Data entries
::::::
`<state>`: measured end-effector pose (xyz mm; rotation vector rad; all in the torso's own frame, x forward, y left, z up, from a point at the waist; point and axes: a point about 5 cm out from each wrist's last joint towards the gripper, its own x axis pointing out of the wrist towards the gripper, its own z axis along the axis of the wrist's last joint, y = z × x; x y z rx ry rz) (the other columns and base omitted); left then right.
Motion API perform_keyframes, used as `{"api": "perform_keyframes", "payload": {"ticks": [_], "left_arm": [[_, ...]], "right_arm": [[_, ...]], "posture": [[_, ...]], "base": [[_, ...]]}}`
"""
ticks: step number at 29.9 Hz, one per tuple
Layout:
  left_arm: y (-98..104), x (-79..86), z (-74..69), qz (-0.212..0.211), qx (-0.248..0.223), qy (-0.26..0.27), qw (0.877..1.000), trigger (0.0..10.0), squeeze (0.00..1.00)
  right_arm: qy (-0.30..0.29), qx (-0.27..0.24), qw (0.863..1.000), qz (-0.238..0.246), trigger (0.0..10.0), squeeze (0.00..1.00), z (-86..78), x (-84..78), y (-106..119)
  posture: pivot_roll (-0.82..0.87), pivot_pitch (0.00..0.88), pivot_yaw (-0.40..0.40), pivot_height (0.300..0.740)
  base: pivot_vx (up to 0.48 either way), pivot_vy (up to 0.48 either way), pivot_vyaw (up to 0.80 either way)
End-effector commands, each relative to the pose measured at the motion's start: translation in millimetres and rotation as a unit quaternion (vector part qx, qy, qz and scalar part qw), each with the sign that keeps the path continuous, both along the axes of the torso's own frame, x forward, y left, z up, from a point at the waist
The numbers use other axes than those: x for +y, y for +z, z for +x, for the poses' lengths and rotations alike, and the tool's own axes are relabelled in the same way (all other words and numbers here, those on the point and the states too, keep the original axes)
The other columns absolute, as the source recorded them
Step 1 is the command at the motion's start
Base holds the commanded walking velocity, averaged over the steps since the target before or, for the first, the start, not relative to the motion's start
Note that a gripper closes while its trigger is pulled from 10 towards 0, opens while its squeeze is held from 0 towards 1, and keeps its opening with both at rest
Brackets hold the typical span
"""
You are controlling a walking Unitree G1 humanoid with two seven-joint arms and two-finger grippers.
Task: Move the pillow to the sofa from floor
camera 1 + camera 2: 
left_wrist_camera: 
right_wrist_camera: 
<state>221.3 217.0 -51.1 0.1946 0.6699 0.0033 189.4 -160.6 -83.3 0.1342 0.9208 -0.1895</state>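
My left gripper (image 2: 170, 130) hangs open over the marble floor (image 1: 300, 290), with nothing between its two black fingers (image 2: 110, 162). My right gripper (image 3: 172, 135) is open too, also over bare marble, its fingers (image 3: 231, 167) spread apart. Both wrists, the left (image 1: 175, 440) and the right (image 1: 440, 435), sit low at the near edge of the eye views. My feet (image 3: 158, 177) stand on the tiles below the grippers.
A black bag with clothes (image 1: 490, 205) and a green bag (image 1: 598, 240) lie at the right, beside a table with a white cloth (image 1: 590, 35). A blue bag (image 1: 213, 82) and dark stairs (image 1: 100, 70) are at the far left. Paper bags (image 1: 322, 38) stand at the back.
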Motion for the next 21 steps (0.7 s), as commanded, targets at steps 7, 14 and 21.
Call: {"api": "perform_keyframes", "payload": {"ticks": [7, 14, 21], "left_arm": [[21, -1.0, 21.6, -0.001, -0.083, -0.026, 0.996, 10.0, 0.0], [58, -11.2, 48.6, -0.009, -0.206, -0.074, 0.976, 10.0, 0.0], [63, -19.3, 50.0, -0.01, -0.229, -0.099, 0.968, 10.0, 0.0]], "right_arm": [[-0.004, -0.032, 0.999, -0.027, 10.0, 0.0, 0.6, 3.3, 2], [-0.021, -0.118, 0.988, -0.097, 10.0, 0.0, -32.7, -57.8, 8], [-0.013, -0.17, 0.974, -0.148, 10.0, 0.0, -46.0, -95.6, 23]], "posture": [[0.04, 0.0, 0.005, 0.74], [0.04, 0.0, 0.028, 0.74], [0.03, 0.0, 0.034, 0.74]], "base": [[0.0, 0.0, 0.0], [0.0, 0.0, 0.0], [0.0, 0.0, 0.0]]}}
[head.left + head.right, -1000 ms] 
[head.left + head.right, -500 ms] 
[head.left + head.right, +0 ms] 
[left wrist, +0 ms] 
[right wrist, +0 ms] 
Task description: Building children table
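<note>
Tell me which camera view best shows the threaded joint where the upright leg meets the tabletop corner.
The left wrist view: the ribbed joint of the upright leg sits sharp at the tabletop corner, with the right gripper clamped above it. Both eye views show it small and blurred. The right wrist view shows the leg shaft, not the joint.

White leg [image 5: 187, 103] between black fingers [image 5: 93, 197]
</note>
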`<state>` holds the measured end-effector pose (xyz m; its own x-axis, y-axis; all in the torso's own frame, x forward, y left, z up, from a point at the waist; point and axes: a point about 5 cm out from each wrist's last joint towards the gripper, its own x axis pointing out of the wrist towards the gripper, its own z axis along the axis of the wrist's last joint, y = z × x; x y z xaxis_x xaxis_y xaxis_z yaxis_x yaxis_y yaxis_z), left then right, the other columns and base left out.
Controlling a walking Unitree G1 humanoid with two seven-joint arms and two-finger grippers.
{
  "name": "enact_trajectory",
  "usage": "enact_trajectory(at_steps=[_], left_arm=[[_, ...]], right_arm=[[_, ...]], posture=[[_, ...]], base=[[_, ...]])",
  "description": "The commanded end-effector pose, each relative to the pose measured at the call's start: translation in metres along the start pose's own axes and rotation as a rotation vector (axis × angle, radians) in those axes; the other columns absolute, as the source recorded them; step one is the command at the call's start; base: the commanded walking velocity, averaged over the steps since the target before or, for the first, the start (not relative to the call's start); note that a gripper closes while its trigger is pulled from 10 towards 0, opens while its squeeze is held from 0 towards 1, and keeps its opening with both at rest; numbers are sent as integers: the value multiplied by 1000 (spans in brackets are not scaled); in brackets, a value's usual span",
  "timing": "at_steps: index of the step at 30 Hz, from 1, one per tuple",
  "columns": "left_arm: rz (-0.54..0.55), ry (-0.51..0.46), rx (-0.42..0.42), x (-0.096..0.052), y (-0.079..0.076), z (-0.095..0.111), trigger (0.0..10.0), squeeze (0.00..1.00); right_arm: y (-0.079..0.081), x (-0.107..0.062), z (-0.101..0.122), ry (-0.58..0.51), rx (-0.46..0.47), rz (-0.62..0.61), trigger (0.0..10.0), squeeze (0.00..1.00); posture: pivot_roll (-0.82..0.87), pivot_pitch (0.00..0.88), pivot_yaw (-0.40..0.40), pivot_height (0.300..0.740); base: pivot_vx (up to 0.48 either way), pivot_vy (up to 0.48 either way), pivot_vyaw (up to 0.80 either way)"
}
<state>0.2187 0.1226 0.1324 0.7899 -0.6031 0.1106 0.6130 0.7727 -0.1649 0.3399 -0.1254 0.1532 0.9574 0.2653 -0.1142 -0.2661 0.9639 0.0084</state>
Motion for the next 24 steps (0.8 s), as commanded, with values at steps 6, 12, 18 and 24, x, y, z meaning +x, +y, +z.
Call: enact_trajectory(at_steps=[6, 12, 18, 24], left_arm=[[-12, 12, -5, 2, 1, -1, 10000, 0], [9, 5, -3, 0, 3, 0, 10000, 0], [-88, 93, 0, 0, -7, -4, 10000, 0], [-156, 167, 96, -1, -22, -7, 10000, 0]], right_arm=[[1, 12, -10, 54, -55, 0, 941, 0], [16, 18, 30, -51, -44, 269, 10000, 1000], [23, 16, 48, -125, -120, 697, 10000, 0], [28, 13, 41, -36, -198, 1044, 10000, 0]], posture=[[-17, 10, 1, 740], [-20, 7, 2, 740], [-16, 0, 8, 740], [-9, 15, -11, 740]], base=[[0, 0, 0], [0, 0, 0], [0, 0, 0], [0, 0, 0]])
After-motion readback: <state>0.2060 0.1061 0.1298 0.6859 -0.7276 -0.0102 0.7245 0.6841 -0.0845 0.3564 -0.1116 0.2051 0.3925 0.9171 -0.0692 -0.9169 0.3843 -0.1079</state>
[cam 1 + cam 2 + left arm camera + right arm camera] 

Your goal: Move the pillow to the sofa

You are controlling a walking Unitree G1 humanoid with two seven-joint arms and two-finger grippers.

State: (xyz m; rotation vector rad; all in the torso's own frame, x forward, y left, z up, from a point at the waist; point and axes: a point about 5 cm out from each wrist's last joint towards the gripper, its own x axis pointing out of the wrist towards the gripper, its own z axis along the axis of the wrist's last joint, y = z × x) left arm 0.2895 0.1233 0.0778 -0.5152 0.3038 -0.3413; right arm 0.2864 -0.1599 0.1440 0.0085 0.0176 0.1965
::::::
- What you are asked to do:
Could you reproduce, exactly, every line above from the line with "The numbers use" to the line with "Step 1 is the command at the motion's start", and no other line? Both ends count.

- Task answer:
The numbers use other axes than those: x for +y, y for +z, z for +x, for the poses' lengths and rotations alike, and the tool's own axes are relabelled in the same way (all other words and numbers here, those on the point and the states too, keep the original axes)
The other columns absolute, as the source recorded them
Step 1 is the command at the motion's start

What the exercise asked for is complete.